The week before I got COVID-19 in June 2022, I solo road-tripped from my home in New Mexico to Canada for my 30th birthday, where I backpacked, sailed, scuba dived and watched grizzly bears forage on the shore from a boat. It was supposed to be a celebration of starting a new chapter: welcoming a new decade of life, moving to a new country and starting a new career as a correspondent and filmmaker.
But just a month later, I found myself back at my parents’ house in New York, spending as much as 20 hours a day lying in bed or on the couch. I never fully recovered from my mild COVID infection. Instead, my condition worsened to a long list of over 20 symptoms, including crippling fatigue after even minor physical or mental effort, shortness of breath that left me unable to walk around the block and brain fog that at times made it difficult to talk or write in full sentences.
The fiercely independent, active person who played roller derby, taught martial arts and went on 40-mile backpacking trips had seemingly vanished in a few short weeks.

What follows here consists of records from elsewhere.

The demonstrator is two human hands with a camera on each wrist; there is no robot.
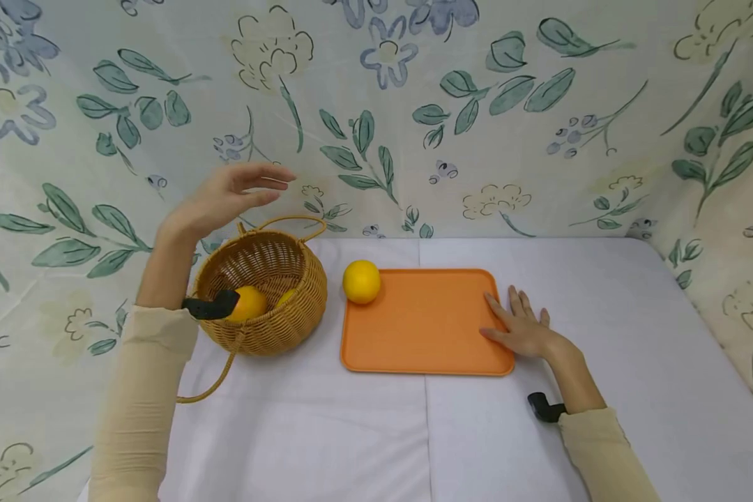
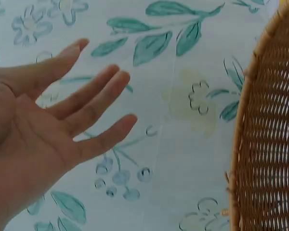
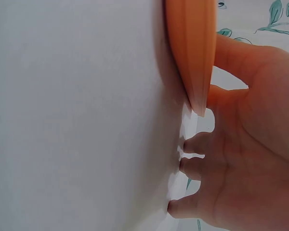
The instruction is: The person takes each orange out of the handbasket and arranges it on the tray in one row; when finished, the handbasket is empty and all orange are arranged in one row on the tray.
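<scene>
My left hand hovers above the wicker basket, its fingers loosely extended and holding nothing. The left wrist view shows the same hand with spread fingers, apart from the basket's rim. Inside the basket lie an orange fruit and part of a yellow one. On the upper left corner of an orange tray sits a round yellow-orange fruit. My right hand rests at the tray's right edge, thumb and index finger over the rim, the other fingertips touching the white cloth.
A white cloth covers the table. Behind it hangs a floral curtain. One basket handle hangs down toward the front left, and another stands at the back. Each wrist wears a black camera mount.
</scene>
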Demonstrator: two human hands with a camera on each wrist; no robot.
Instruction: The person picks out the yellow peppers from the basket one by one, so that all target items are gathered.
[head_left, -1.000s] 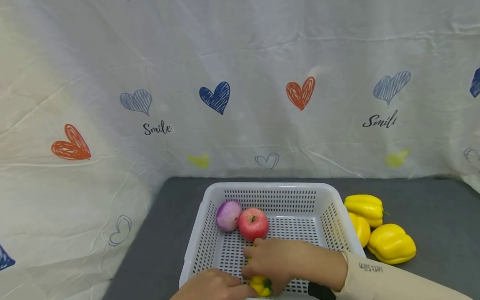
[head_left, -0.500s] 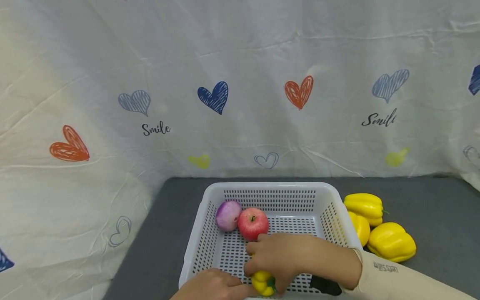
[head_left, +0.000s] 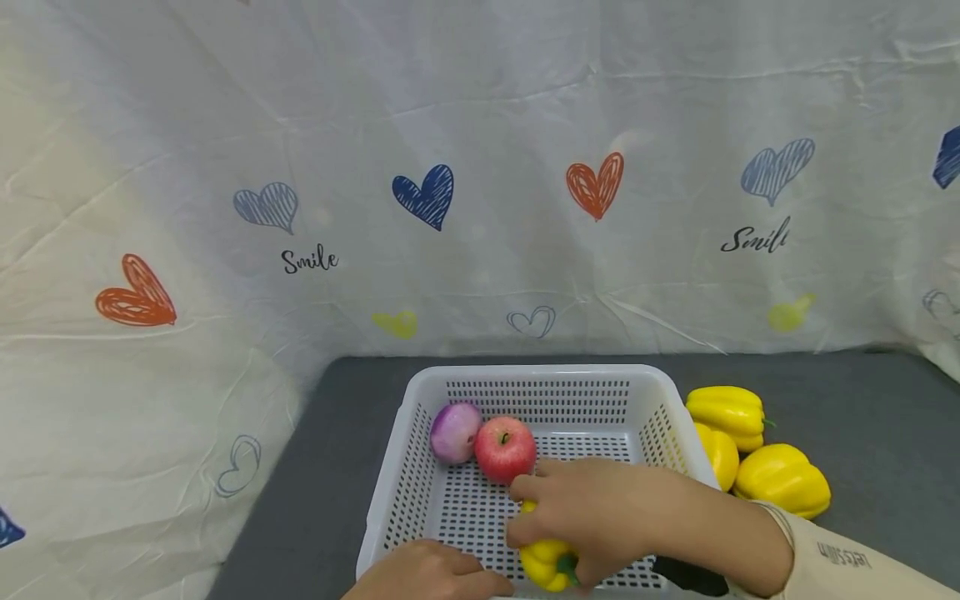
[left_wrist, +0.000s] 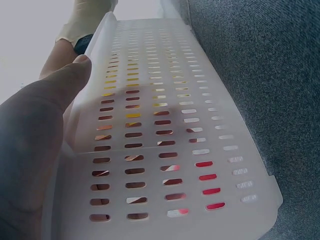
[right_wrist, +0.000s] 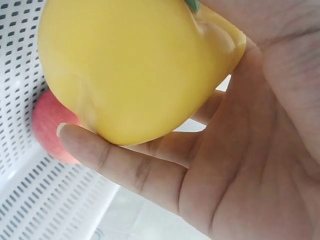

I am one of some 40 million Americans with long COVID. Fifteen months after that diagnosis, I’m still sick. And while I’ve regained a lot of function — I can now live independently, work part-time, and socialize with friends — about 85% of the things I used to enjoy are still off-limits. Yet, I feel lucky. Many long COVID sufferers have it worse; they’re confined to their beds or homes, cannot work or attend school and receive little to no support from doctors, friends and family.
The more I immersed myself in the long COVID community, the more I found others like me, ranging from middle-aged parents to young, formerly healthy people like me. But one group in particular stuck out: children. As many as four million kids and teens have long COVID.
[Related: Three years on, kids with long COVID struggle to get care]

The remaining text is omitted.